To be continued . . .
This diary ran longer than I expected, so I’ve decided to make it into a series. I will conclude this first part with a lovely song written in response to the coup by Honduran folksinger José "Yeco" Hernández, and a video with images of the first few days of protests. Since the time this video was made, protests have grown and army and police repression has become more brutal. Beatings and detention of protestors are now a daily occurrence, and media repression and assassinations by the coup regime are well-documented.

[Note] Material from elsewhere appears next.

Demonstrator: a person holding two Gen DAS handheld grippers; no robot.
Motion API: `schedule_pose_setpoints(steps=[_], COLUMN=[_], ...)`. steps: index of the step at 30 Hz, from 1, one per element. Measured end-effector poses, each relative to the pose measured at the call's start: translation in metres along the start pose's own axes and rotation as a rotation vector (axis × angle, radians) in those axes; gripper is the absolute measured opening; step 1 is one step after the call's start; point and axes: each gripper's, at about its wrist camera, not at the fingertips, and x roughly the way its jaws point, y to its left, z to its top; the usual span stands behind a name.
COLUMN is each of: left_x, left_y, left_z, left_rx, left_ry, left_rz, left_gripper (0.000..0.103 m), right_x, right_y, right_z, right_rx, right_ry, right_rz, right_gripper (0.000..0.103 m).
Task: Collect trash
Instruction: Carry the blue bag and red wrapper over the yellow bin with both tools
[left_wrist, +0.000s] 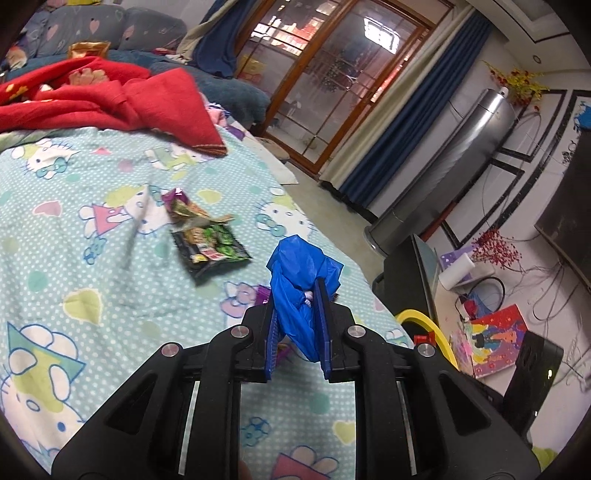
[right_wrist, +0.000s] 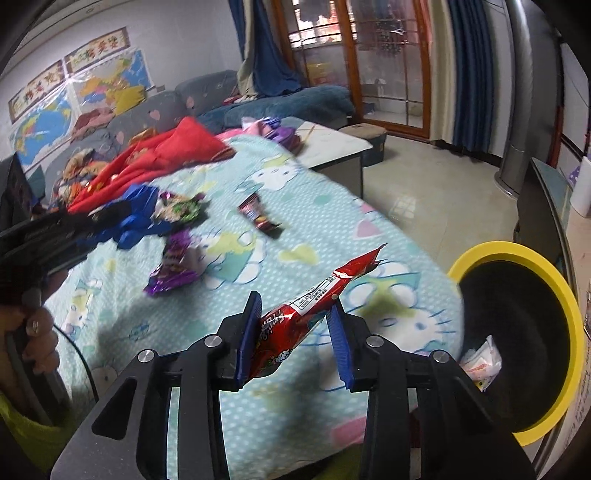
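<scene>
My left gripper (left_wrist: 297, 291) is shut on a crumpled blue plastic bag (left_wrist: 301, 258), lifted above the bedsheet (left_wrist: 92, 221). In the right wrist view that gripper (right_wrist: 110, 218) and its blue bag (right_wrist: 142, 206) show blurred at the left. A long red snack wrapper (right_wrist: 354, 267) sits in my right gripper (right_wrist: 294, 303), which is shut on it and holds it slanted over the sheet. Loose on the bed lie a green-and-black packet (left_wrist: 210, 251), a crumpled wrapper (left_wrist: 181, 205) behind it, a purple wrapper (right_wrist: 173, 266) and a dark red packet (right_wrist: 258, 216).
A black bin with a yellow rim (right_wrist: 569, 295) stands by the bed's right edge, a white wrapper (right_wrist: 480, 363) inside; its rim (left_wrist: 424, 325) peeks into the left wrist view. A red blanket (left_wrist: 110, 99) lies at the far end. A person's hand (right_wrist: 37, 332) holds the left tool.
</scene>
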Motion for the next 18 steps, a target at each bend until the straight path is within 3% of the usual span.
schedule_pose_setpoints(steps=[18], left_x=[0.006], left_y=[-0.058], left_z=[-0.025], left_rx=[0.132], left_ry=[0.05], left_rz=[-0.095], left_gripper=[0.012], right_x=[-0.029], right_y=[-0.061], right_z=[0.019], right_rx=[0.111], right_ry=[-0.092], right_rz=[-0.102], right_gripper=[0.034])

La hora del traidor, la hora del espejo, la hora del farsante, la hora del invierno . . . la hora de la patria mordida por un perro, la hora de sus llantos y medidas sin remedio, la hora del gusano, del cura y del veneno . . . la hora de la patria que solloza a lo lejos.
The time of the traitor, the time of the mirror, the time of the imposter, the time of winter . . . the time of the homeland bitten by a dog, the time of its weeping and remedies without hope, the time of the worm, the priest and the poison . . . the time of the homeland sobbing far away.